In the Pesikta (Rabbati PC"B) of Rabbi Chizkiyah, they quoted Rabbi Abahu as saying that...[in the case of] Michal bat Kushi, the Sages protested...

It would seem that, according to those [who rule that women] are not allowed [to wear Tefillin], the rationale is that wearing Tefillin requires guf naki, and women are not sufficiently careful [in this respect]....

13יג

כל בו הלכות תפילין סי' כא

כתב הרם נשים פטורות מתפילין מפני שהיא מצות עשה שהזמן גרמא, שהרי אין מניחין אותן שבת ויום טוב. ואם רצו להניח אין שומעין להן מפני שאין יודעו' לשמור עצמן בנקיות

Kol Bo (The Laws of Tefillin, Section 21)

The Maharam writes that women are exempt from Tefillin because it is a positive time-bound commandment, since we don’t wear it on Shabbat and Yom Tov. And if they want to wear it, we don’t allow them to, because they don’t know how to keep themselves in nekiut

14יד

שו"ת הרשב"א חלק א סימן קכג

והסכמתי כדברי מי שאומר שאם רצו עושות כל מצות עשה ומברכות, ממעשה דמיכל בת שאול שהיתה מנחת תפילין. דלא מיחו בידה, אלא כרצון חכמים עבדא, וסתמא דמילתא כיון דמנחת, מברכת.

Rashba, Teshuva 1:123

I agree with those who say that if they desire they can do all such mitzvot and recite the blessings, on the basis of Michal bat Shaul who used to wear Tefillin and they did not protest; indeed she did so in accordance with the will of the Sages and by the nature of the matter since she puts on Tefillin she makes the blessing

15 טו

(ט)...נשים ועבדים וקטנים פטורין מן הציצית מן התורה ומדברי סופרים...ונשים ועבדי' שרצו להתעטף בציצית מתעטפים בלא ברכה וכן שאר מצות עשה שהנשים פטורות מהן אם רצו לעשות אותן בלא ברכה אין ממחין בידן.

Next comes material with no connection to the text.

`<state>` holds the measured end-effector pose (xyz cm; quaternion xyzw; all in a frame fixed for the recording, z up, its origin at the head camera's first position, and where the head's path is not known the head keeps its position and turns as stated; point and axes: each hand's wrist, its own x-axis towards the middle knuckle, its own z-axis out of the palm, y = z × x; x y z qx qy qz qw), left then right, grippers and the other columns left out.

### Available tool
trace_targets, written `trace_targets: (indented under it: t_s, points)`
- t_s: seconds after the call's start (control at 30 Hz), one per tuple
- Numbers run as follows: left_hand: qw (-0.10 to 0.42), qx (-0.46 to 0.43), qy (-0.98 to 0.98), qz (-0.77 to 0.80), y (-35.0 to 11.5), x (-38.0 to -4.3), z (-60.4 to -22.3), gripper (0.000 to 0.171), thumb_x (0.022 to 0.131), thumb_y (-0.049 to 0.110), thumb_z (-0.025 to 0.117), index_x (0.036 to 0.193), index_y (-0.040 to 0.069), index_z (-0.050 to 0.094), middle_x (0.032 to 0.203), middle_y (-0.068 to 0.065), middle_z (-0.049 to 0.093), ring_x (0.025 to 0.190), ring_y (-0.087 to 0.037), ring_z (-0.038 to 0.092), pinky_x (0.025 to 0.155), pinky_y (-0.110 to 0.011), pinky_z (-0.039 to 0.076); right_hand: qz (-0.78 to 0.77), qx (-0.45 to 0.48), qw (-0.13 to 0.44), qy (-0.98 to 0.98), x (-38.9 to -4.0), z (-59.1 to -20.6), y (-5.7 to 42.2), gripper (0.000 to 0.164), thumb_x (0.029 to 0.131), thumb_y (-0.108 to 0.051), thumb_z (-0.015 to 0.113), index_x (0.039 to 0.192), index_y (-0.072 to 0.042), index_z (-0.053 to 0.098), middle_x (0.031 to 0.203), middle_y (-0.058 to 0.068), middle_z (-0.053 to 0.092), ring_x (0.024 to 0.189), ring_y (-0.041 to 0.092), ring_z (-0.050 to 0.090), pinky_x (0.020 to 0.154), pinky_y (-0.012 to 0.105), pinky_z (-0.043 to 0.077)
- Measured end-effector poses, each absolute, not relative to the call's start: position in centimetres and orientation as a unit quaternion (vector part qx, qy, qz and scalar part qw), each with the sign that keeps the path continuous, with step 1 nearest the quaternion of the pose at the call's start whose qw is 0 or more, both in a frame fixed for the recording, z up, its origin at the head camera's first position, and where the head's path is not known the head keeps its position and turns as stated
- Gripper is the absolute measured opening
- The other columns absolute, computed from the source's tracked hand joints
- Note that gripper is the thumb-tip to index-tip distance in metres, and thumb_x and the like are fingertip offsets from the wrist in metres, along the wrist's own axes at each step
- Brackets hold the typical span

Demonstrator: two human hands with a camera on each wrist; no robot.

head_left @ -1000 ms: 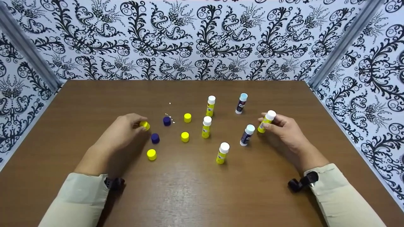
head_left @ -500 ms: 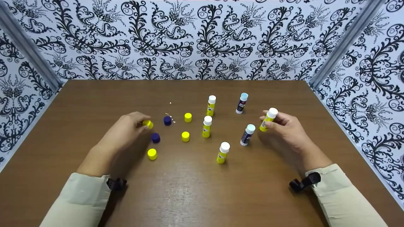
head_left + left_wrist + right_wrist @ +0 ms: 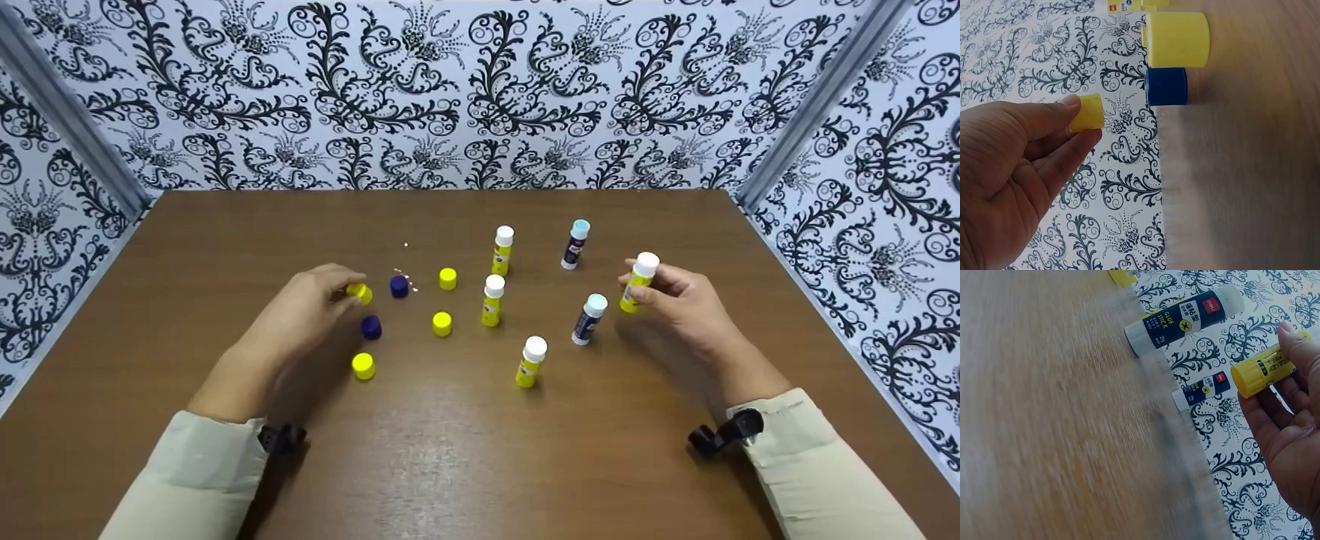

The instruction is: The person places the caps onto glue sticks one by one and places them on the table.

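Note:
My left hand (image 3: 307, 307) pinches a yellow cap (image 3: 1088, 112) between thumb and fingertips, above the table. Just beside that hand stand two dark blue caps (image 3: 371, 328) and another yellow cap (image 3: 364, 366). In my right hand (image 3: 682, 307) is a yellow glue stick (image 3: 1264, 370) with a white top, gripped by thumb and fingers and raised off the table. A navy glue stick (image 3: 1185, 318) stands upright to the left of that hand, and a second navy glue stick (image 3: 576, 244) stands farther back.
Three yellow glue sticks (image 3: 491, 301) with white tops stand mid-table. Two yellow caps (image 3: 442, 324) are left of them. Small white crumbs (image 3: 406, 277) lie near the rear blue cap. Patterned walls (image 3: 480, 97) border the brown table (image 3: 450, 465) behind and at the sides.
My left hand has moved slightly right and away from me with the yellow cap. My right hand has lifted the yellow glue stick a little and tilts it more upright.

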<state>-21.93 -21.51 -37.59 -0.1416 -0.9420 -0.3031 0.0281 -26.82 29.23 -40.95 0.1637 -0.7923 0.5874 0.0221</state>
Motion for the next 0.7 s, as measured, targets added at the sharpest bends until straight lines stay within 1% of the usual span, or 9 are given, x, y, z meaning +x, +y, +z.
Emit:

...Women, slaves and children are exempt from [the mitzvah of] tzitzit [both] from the Torah and from the Rabbis...but women and slaves who wish to wear tzitzit may wear [them] without a blessing, and so too for other mitzvot where women are exempt, if they wish to do them without a blessing, we do not protest.

16טז

ביאורי הגרא תפילין לח:ד

וי"ל דגם הגמרא ס"ל כן, אלא לא הוצרכו להביאו אלא מ"ד דנשים חייבות, ודחו ליה דס"ל כמ"ד רשות ומותרות.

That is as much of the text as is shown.